Thursday, June 1, 2017

Cell Phones

     I suppose whether I like it or not it is generational, but I can't understand people's attachment to their cell phones. When I'm in the supermarket it seems like everyone else has a phone to the ear while poking through the kale. I feel as though I must be the most insignificant person on earth since apparently everyone else has important business to transact at every moment of the day. Everyman has attained the status of a broker at the beach wearing a Bluetooth with his Speedo.
     But that is not necessarily so. Perhaps all these connected shoppers are receiving orders. Perhaps they must buy stewed tomatoes and they are forever uncertain they have remembered the correct brand. It may be that the overlords on the other end of the phone conversation don't trust their minions to keep their errands straight unless they are being constantly monitored and instructed.
     They have the furtive look of addicts, like cigarette smokers outside an office building, and, like other addicts, they are never satisfied. If for any reason the connection is broken, through a failure in the system or in the individual device, anxiety amounting to panic ensues.
     I did acquire a smart phone, though years later than everyone else. It has proven very slow to share its secrets with me. I know about a half of per cent of its nature, probably less. It is like an acquaintance for some reason reluctant to tell me his surname. The device has looked on me with its minute camera and judged that I am unready to be initiated into the mysteries. It is willing to allow me a telephone call or two, but further intimacy is forbidden.
     It clearly has a secret life of which I know nothing. I can understand its lack of interest in me, but in what might it be interested instead? Crunching numbers derived from international weather reports? Hatching nefarious plans with Russian hackers? A long distance electronic affair with a garage door opener in Dubuque? I haven't the slightest idea.
     If, as John Scotus Erigena said, God is what we do not know, perhaps this little device is divine. So how would devotees worship such a deity? Clearly Apple is a jealous god demanding constant attention. But all followers fall short.
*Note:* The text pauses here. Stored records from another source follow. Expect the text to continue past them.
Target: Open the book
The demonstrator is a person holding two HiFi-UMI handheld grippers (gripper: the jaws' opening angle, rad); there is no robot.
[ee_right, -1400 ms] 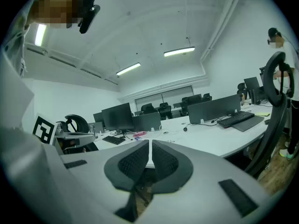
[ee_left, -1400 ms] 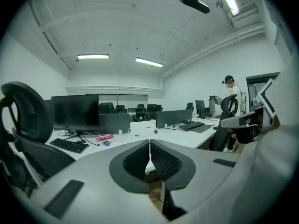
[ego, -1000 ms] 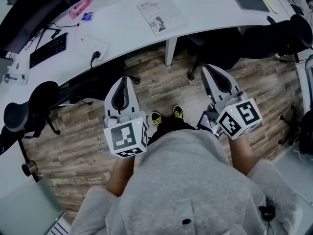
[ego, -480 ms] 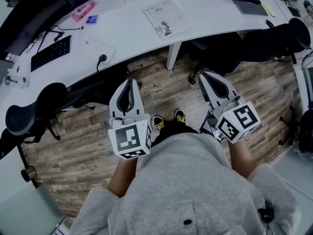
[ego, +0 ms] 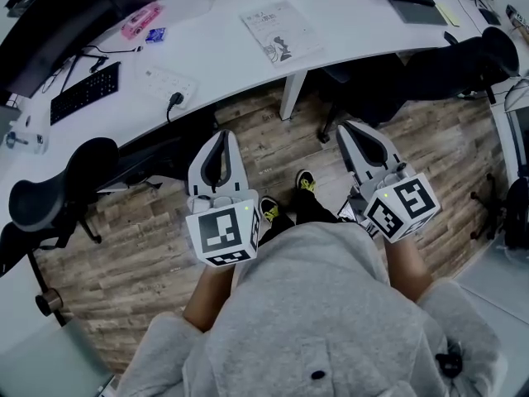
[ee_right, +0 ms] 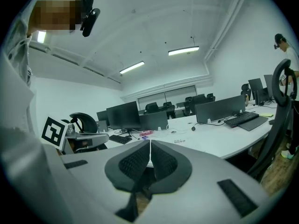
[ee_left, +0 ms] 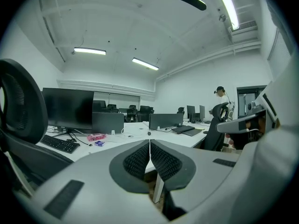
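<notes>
At twelve o'clock in the head view, book [ego: 279, 30] closed on desk [ego: 215, 50], well apart from left gripper [ego: 221, 136] and right gripper [ego: 351, 128]. Left gripper view: jaws together, empty. Right gripper view: same. Risk on arriving clamped: shoving the book instead of lifting its cover.

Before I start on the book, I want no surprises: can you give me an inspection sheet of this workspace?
Surface: white curved desk, mostly bare.
Job's things: book, closed, flat on the desk.
Clutter: pink case, black keyboard, power strip.
Grippers: left tongs and right tongs shut, empty, over the floor short of the desk.
Cables: black plug by the power strip.
Surroundings: office chairs, wood-look floor.
</notes>
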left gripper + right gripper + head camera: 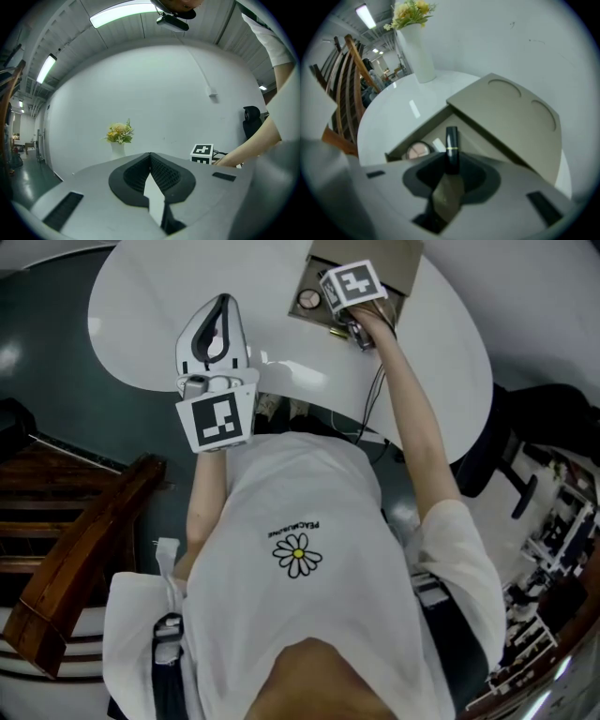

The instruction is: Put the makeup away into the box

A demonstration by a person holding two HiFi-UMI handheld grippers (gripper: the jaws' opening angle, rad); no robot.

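Box (424, 131) at the counter's (141, 315) far edge holds a round compact (418, 150). Right hand-held gripper (451, 161) clamps a black lipstick (451, 140) over it. Left hand-held gripper (150, 157) is closed and empty.

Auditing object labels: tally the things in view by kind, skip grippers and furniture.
Black lipstick tube with gold band: 1
Round pink powder compact: 1
Tan box with raised lid: 1
White vase of yellow flowers: 1
Total: 4

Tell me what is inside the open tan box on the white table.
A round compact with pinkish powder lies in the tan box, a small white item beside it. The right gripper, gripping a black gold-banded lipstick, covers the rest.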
No one can be gazing at the device twenty-four hours a day, but the pious approach as closely as possible to that ideal. Soon there may be communities of contemplatives who spend all their waking hours gazing at the little screens. Hoping to be themselves digitalized and in that way immortal, the poor limited humans do their best to appease the all-powerful microcircuits.
     The blasphemous might object that humans in fact invented the iPhone, but of course precisely the same is true of Jupiter and Jehovah. And in the realm of the imagination where these conceptual deities contend, the contemporary Apple must be identical to the apple that wrought such havoc in the Garden of Eden. We are surely the same Adam and Eve ready for any attractive deception that catches our eyes.